(Required action):
The answer is one number: how many lines in the data below hold "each".

<<<<

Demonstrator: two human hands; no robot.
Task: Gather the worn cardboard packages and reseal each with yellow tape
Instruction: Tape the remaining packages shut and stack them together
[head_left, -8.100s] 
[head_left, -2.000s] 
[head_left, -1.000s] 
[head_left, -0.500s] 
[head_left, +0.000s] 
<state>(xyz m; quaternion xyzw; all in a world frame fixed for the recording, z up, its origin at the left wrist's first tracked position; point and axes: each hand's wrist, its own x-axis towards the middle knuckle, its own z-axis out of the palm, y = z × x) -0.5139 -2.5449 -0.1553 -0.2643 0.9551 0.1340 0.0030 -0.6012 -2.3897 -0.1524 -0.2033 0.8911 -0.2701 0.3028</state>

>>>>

(Answer to the exercise):
2